Endocrine Abstracts

Background: Atypical parathyroid tumor (APT) generally has a better prognosis compared to parathyroid carcinoma (PC). The differential diagnosis of APT and PC is crucial for further management. Diagnosis of both is based on morphological examination but sometimes can be challenging. In such cases immunohistochemistry (IHC) should be used.

Objective: To estimate the utility of IHC in the differential diagnosis of APT and PC.

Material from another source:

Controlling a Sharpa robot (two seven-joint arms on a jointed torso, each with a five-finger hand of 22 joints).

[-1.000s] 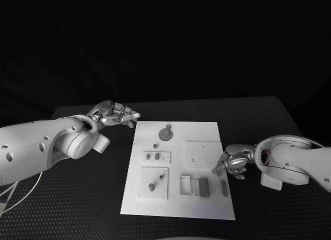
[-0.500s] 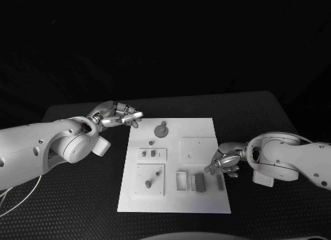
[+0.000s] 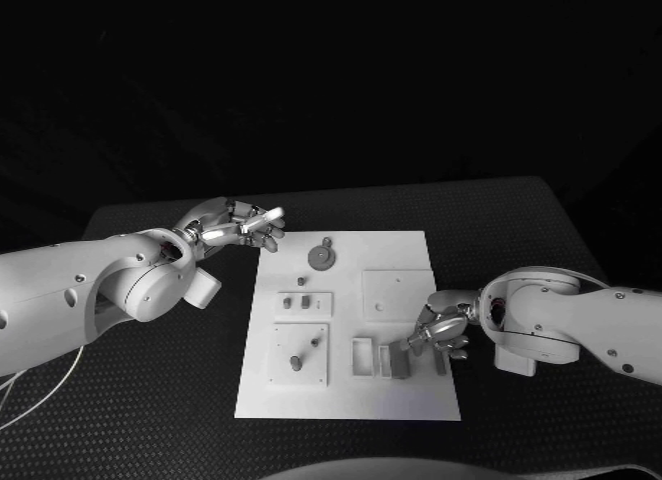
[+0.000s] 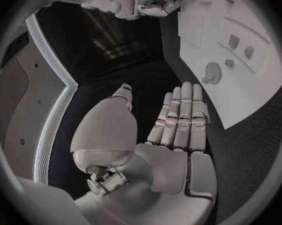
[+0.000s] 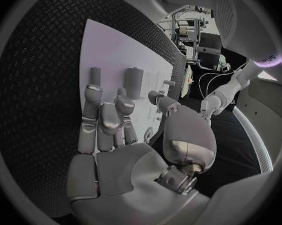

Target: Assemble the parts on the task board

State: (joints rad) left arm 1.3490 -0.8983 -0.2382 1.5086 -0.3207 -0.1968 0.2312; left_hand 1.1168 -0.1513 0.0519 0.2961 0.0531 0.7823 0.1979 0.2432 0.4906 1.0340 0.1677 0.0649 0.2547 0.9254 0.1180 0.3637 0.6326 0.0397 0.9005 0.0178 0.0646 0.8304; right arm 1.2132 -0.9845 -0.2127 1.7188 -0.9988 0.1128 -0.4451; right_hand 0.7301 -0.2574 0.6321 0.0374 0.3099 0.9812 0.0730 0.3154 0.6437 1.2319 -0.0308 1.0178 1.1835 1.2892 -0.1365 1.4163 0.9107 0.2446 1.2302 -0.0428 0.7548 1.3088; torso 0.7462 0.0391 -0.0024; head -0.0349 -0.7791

Materials and Methods: We conducted a single-centre retrospective study of 44 patients with morphological diagnosis “;APT”; who underwent parathyroidectomy between 2018 and 2023. Method of sampling was continuous. The research complied with the principles of the Helsinki Declaration. IHC was performed in all cases: assessment of CD31/CD34 (to identify vascular invasion), parathyroid hormone (PTH) and parafibromin expression; Ki-67 evaluation. According to IHC results patients were divided into 2 groups: APT and PC followed by comparative analysis. This analysis included biochemical markers of Ca-P metabolism (Сa adj., P, PTH, eGFR CKD-EPI, ALP, osteocalcin, CT×); the frequency of “;classic”; PHPT complications and intraoperative signs of surrounding tissue invasion; size and volume of tumor according to US; morphological features of uncertain malignant potential. Comparison of two independent groups for quantitative data was performed using the Mann–Whitney test (U-test), the frequencies of binary variables using the two-tailed Fisher exact test. The Bonferroni correction was applied by correcting the significance threshold (P=0.002).

Results: Based on the IHC results in 8/44 patients (18.2%) the diagnosis was reclassified as PC. In 7/8 (87.5%) vascular invasion was identified by CD31/CD34 expression (endothelial markers). In 1/8 (12.5%) additional sections revealed a foci of the tumor growth detected with PTH expression in the surrounding fatty tissue. PC and APT groups were comparable for high values of PHT, Ca adj. and 24-h urinary Ca excretion, the frequency of bone and kidney disorders. Moreover, there was no difference in morphological features of uncertain malignant potential. Statistically significant trend was defined only for the frequency of pathological mitosis (more typical in patients with PC). Ki-67% and parafibromin expression also did not differ between groups.

Conclusion: Evaluation of preoperative clinical and laboratory-instrumental data does not allow to differentiate APT and PC. If APT is morphologically suspected, IHC is strongly recommended to exclude PC.